Activity:
For every line in the material, set down an identical one.

Dataset excerpt:

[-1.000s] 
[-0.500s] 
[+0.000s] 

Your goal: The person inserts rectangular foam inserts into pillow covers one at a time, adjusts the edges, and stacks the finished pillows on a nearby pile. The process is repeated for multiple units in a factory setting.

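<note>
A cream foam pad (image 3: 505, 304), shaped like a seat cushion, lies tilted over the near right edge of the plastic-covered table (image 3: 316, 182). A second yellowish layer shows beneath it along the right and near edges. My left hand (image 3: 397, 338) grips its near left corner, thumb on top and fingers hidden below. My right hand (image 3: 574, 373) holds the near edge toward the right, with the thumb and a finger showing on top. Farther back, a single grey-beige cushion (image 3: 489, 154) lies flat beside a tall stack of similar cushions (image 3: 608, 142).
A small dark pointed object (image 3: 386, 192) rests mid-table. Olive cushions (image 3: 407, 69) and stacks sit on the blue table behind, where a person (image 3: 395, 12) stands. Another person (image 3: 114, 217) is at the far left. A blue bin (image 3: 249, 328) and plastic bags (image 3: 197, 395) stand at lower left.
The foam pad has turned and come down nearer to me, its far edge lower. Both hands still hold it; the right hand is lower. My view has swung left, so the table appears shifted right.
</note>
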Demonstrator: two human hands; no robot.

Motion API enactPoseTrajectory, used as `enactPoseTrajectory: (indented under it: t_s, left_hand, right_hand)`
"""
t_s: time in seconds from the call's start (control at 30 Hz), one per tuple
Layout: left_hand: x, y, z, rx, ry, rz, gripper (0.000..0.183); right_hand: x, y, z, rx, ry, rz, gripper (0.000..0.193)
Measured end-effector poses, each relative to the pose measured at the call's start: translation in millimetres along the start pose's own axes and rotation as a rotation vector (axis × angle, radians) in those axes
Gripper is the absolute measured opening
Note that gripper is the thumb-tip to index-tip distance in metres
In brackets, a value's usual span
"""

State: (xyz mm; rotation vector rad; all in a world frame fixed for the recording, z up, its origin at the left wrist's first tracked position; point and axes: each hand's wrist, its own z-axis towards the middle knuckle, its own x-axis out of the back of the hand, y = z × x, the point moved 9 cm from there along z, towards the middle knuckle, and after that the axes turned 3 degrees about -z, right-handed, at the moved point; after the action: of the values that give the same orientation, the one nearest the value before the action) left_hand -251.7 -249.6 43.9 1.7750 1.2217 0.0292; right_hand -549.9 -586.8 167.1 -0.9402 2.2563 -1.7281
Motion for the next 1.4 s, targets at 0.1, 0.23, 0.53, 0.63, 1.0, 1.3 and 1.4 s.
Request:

Task answer:
[-1.000s] 
[-0.500s] 
[+0.000s] 

Your goal: The person inserts rectangular foam inserts into pillow covers one at a time, adjusts the edges, and stacks the finished pillows on a nearby pile. The process is repeated for multiple units in a factory setting.

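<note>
A cream foam pad (image 3: 505, 304), shaped like a seat cushion, lies tilted over the near right edge of the plastic-covered table (image 3: 316, 182). A second yellowish layer shows beneath it along the right and near edges. My left hand (image 3: 397, 338) grips its near left corner, thumb on top and fingers hidden below. My right hand (image 3: 574, 373) holds the near edge toward the right, with the thumb and a finger showing on top. Farther back, a single grey-beige cushion (image 3: 489, 154) lies flat beside a tall stack of similar cushions (image 3: 608, 142).
A small dark pointed object (image 3: 386, 192) rests mid-table. Olive cushions (image 3: 407, 69) and stacks sit on the blue table behind, where a person (image 3: 395, 12) stands. Another person (image 3: 114, 217) is at the far left. A blue bin (image 3: 249, 328) and plastic bags (image 3: 197, 395) stand at lower left.
The foam pad has turned and come down nearer to me, its far edge lower. Both hands still hold it; the right hand is lower. My view has swung left, so the table appears shifted right.
</note>
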Demonstrator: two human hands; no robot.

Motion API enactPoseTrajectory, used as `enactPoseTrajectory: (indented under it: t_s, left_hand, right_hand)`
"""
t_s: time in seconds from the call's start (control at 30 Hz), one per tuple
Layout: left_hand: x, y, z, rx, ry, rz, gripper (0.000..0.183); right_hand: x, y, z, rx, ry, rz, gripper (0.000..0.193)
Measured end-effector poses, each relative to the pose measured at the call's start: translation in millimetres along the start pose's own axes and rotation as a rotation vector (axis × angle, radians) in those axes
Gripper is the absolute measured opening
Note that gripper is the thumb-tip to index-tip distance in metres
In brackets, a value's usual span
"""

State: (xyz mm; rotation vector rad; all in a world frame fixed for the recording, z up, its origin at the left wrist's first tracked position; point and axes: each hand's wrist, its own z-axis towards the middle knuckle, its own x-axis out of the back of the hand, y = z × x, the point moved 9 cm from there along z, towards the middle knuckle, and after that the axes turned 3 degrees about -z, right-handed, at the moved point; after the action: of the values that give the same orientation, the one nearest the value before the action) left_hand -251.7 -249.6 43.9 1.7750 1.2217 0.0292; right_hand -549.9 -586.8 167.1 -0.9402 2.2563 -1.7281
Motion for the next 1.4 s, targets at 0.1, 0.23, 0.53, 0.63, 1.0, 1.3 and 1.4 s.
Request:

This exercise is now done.